PROVIDED DATA -
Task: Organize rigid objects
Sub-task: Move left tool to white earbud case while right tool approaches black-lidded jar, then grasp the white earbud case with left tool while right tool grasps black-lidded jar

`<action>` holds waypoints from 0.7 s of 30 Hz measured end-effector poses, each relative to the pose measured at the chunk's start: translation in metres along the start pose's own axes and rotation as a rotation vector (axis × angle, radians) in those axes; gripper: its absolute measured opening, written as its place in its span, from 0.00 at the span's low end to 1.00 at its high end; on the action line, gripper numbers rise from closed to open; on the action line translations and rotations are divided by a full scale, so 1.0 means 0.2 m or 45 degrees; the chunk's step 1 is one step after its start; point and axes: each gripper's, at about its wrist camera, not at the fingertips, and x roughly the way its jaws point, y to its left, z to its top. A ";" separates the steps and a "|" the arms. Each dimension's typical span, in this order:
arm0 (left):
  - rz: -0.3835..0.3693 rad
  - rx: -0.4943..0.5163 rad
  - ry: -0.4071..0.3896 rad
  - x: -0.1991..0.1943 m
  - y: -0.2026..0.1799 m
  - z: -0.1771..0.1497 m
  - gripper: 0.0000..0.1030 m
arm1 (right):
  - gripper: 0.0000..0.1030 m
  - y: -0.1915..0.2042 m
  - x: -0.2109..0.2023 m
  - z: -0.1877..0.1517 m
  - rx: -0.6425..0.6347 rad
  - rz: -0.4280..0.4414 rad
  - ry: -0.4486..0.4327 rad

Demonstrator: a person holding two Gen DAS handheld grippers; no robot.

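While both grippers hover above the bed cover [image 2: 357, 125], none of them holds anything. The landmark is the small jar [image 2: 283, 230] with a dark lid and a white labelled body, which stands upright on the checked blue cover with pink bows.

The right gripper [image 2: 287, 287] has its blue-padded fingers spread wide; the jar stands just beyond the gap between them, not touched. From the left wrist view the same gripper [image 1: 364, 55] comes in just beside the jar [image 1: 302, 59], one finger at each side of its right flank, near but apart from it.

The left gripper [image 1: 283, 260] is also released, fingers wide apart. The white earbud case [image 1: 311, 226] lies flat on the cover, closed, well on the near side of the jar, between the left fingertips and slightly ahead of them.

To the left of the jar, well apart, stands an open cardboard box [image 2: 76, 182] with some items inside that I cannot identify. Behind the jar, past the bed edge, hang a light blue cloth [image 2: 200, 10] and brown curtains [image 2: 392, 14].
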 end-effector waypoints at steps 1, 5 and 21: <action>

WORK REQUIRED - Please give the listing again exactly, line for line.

SOLUTION FOR THIS PROBLEM -
Task: Organize rigid objects
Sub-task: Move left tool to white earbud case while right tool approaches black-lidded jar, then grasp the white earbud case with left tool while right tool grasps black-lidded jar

`<action>` holds waypoints from 0.7 s of 30 Hz measured end-effector poses, each relative to the pose measured at the chunk's start: translation in metres along the start pose's own axes and rotation as a rotation vector (axis × angle, radians) in those axes; gripper: its absolute measured opening, written as its place in its span, from 0.00 at the span's low end to 1.00 at its high end; on the action line, gripper numbers rise from closed to open; on the action line translations and rotations are divided by a full scale, so 1.0 means 0.2 m or 45 degrees; the chunk's step 1 is one step after its start; point and axes: each gripper's, at about its wrist camera, not at the fingertips, and x roughly the way its jaws point, y to its left, z to its top. A ";" separates the steps and a "|" the arms. Each dimension's typical span, in this order:
arm0 (left):
  - rz: -0.3835..0.3693 rad
  - rx: -0.4943..0.5163 rad
  - ry: -0.4071..0.3896 rad
  - x: -0.1991..0.1943 m
  - y: -0.2026..0.1799 m
  - z: -0.1771..0.1497 m
  - gripper: 0.0000..0.1030 m
arm1 (right):
  - gripper: 0.0000..0.1030 m
  - y: -0.1915..0.2042 m
  - x: -0.2109..0.2023 m
  - z: -0.1877..0.1517 m
  - rx: -0.6425..0.6347 rad
  - rz: -0.4280..0.4414 rad
  - ry: -0.4486..0.4327 rad

Demonstrator: a person holding two Gen DAS handheld grippers; no robot.

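While both grippers hover above the bed cover [image 2: 357, 125], none of them holds anything. The landmark is the small jar [image 2: 283, 230] with a dark lid and a white labelled body, which stands upright on the checked blue cover with pink bows.

The right gripper [image 2: 287, 287] has its blue-padded fingers spread wide; the jar stands just beyond the gap between them, not touched. From the left wrist view the same gripper [image 1: 364, 55] comes in just beside the jar [image 1: 302, 59], one finger at each side of its right flank, near but apart from it.

The left gripper [image 1: 283, 260] is also released, fingers wide apart. The white earbud case [image 1: 311, 226] lies flat on the cover, closed, well on the near side of the jar, between the left fingertips and slightly ahead of them.

To the left of the jar, well apart, stands an open cardboard box [image 2: 76, 182] with some items inside that I cannot identify. Behind the jar, past the bed edge, hang a light blue cloth [image 2: 200, 10] and brown curtains [image 2: 392, 14].
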 end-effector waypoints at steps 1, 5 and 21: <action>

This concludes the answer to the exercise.